The output must be the data, printed exactly as written.

- **Stored data entries**
━━━━━━

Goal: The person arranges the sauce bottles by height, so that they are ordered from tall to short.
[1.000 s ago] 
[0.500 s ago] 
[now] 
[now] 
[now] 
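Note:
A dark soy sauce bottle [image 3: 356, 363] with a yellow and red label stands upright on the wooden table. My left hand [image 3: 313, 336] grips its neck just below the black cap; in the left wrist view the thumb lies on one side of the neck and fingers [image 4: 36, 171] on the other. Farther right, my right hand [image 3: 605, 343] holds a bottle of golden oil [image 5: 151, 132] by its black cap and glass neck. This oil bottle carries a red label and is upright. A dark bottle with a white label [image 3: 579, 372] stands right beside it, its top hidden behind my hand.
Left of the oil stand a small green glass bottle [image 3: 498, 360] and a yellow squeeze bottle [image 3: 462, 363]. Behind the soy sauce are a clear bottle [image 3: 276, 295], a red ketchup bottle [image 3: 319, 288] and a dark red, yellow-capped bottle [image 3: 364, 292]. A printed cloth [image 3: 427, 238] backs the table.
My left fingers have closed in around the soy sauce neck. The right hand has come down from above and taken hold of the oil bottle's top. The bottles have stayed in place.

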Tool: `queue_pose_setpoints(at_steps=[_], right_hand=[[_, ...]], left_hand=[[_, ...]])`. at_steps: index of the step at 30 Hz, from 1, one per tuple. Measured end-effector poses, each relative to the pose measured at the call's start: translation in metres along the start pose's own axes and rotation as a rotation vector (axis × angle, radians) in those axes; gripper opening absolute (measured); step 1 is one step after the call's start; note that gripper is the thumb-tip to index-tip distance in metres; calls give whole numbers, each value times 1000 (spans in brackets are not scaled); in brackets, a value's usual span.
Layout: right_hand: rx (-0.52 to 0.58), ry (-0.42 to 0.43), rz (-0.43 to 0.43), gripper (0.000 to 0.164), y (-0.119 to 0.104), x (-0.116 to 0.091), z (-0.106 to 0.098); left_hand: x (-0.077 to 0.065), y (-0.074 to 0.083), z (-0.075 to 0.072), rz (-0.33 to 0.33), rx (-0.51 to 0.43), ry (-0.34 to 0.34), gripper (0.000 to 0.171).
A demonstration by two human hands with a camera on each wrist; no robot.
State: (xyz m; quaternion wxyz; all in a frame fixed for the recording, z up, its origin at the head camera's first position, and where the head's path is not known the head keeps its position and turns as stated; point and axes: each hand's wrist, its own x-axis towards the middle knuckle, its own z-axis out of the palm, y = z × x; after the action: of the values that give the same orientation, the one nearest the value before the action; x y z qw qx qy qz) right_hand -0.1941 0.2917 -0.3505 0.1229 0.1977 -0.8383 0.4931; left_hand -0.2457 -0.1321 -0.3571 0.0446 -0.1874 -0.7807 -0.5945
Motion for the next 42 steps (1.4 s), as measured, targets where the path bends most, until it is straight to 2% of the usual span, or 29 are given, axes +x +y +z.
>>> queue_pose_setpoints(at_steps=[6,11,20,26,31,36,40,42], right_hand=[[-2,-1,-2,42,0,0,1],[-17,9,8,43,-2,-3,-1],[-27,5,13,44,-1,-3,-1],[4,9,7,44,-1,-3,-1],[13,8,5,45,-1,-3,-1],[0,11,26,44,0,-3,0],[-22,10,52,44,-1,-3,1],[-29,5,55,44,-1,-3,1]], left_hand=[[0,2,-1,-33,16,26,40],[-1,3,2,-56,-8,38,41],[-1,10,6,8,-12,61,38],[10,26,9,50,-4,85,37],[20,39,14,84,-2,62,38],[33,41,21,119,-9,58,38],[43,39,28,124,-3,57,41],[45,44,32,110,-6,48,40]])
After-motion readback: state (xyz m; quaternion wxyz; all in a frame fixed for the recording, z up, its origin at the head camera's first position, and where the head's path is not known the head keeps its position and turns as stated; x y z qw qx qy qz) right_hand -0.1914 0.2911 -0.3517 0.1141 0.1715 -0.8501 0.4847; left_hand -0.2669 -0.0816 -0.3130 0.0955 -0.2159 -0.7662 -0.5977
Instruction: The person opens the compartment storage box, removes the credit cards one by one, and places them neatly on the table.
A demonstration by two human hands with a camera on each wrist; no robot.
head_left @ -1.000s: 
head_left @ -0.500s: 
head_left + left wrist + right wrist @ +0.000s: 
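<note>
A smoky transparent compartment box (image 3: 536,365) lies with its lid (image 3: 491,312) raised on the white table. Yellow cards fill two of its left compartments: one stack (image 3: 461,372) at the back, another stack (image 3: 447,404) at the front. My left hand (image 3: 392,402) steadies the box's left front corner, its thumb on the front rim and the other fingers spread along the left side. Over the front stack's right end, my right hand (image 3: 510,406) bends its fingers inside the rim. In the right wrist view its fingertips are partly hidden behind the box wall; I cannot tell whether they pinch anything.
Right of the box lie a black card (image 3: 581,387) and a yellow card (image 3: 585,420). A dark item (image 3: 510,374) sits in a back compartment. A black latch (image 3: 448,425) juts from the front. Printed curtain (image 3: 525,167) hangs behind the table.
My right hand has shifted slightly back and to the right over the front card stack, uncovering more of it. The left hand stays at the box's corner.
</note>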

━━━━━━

- **OUTPUT FOR THIS EXERCISE**
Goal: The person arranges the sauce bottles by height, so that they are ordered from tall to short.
[1.000 s ago] 
[0.500 s ago] 
[now] 
[now] 
[now] 
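Note:
A dark soy sauce bottle [image 3: 356, 363] with a yellow and red label stands upright on the wooden table. My left hand [image 3: 313, 336] grips its neck just below the black cap; in the left wrist view the thumb lies on one side of the neck and fingers [image 4: 36, 171] on the other. Farther right, my right hand [image 3: 605, 343] holds a bottle of golden oil [image 5: 151, 132] by its black cap and glass neck. This oil bottle carries a red label and is upright. A dark bottle with a white label [image 3: 579, 372] stands right beside it, its top hidden behind my hand.
Left of the oil stand a small green glass bottle [image 3: 498, 360] and a yellow squeeze bottle [image 3: 462, 363]. Behind the soy sauce are a clear bottle [image 3: 276, 295], a red ketchup bottle [image 3: 319, 288] and a dark red, yellow-capped bottle [image 3: 364, 292]. A printed cloth [image 3: 427, 238] backs the table.
My left fingers have closed in around the soy sauce neck. The right hand has come down from above and taken hold of the oil bottle's top. The bottles have stayed in place.
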
Tool: `queue_pose_setpoints(at_steps=[_], right_hand=[[_, ...]], left_hand=[[_, ...]])`. at_steps: index of the step at 30 Hz, from 1, one per tuple. Measured end-effector poses, each relative to the pose measured at the call's start: translation in metres along the start pose's own axes and rotation as a rotation vector (axis × angle, radians) in those axes; gripper opening absolute (measured); step 1 is one step after the call's start; note that gripper is the thumb-tip to index-tip distance in metres; calls give whole numbers, each value times 1000 (spans in brackets are not scaled); in brackets, a value's usual span.
Layout: right_hand: rx (-0.52 to 0.58), ry (-0.42 to 0.43), rz (-0.43 to 0.43), gripper (0.000 to 0.164), y (-0.119 to 0.104), x (-0.116 to 0.091), z (-0.106 to 0.098); left_hand: x (-0.077 to 0.065), y (-0.074 to 0.083), z (-0.075 to 0.072), rz (-0.33 to 0.33), rx (-0.51 to 0.43), ry (-0.34 to 0.34), gripper (0.000 to 0.171).
A demonstration by two human hands with a camera on each wrist; no robot.
State: (xyz m; quaternion wxyz; all in a frame fixed for the recording, z up, its origin at the head camera's first position, and where the head's path is not known the head keeps its position and turns as stated; point and axes: each hand's wrist, its own x-axis towards the middle knuckle, its own z-axis out of the palm, y = z × x; after the action: of the values that give the same orientation, the one nearest the value before the action; x y z qw qx qy qz) right_hand -0.1941 0.2917 -0.3505 0.1229 0.1977 -0.8383 0.4931; left_hand -0.2457 -0.1321 -0.3571 0.0446 -0.1874 -0.7807 -0.5945
Motion for the next 42 steps (1.4 s), as measured, targets where the path bends most, until it is straight to 2% of the usual span, or 29 are given, axes +x +y +z.
>>> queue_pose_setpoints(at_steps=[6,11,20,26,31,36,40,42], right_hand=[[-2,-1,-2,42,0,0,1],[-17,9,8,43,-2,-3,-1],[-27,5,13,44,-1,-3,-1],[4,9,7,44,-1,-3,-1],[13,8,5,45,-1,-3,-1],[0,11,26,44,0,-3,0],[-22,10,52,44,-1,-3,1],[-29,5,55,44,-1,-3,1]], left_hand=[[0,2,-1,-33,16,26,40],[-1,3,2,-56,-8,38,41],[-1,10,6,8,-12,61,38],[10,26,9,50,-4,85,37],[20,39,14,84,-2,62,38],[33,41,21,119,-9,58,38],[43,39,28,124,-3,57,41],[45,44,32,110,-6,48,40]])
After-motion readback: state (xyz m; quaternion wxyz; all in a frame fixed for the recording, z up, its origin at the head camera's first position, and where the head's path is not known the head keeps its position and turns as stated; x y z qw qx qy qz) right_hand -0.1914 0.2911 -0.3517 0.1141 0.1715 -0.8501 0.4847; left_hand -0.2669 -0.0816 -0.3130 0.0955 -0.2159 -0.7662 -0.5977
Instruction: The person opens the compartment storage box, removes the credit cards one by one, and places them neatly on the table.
A demonstration by two human hands with a camera on each wrist; no robot.
head_left @ -1.000s: 
head_left @ -0.500s: 
head_left + left wrist + right wrist @ +0.000s: 
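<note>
A smoky transparent compartment box (image 3: 536,365) lies with its lid (image 3: 491,312) raised on the white table. Yellow cards fill two of its left compartments: one stack (image 3: 461,372) at the back, another stack (image 3: 447,404) at the front. My left hand (image 3: 392,402) steadies the box's left front corner, its thumb on the front rim and the other fingers spread along the left side. Over the front stack's right end, my right hand (image 3: 510,406) bends its fingers inside the rim. In the right wrist view its fingertips are partly hidden behind the box wall; I cannot tell whether they pinch anything.
Right of the box lie a black card (image 3: 581,387) and a yellow card (image 3: 585,420). A dark item (image 3: 510,374) sits in a back compartment. A black latch (image 3: 448,425) juts from the front. Printed curtain (image 3: 525,167) hangs behind the table.
My right hand has shifted slightly back and to the right over the front card stack, uncovering more of it. The left hand stays at the box's corner.
</note>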

The output for this exercise is now complete.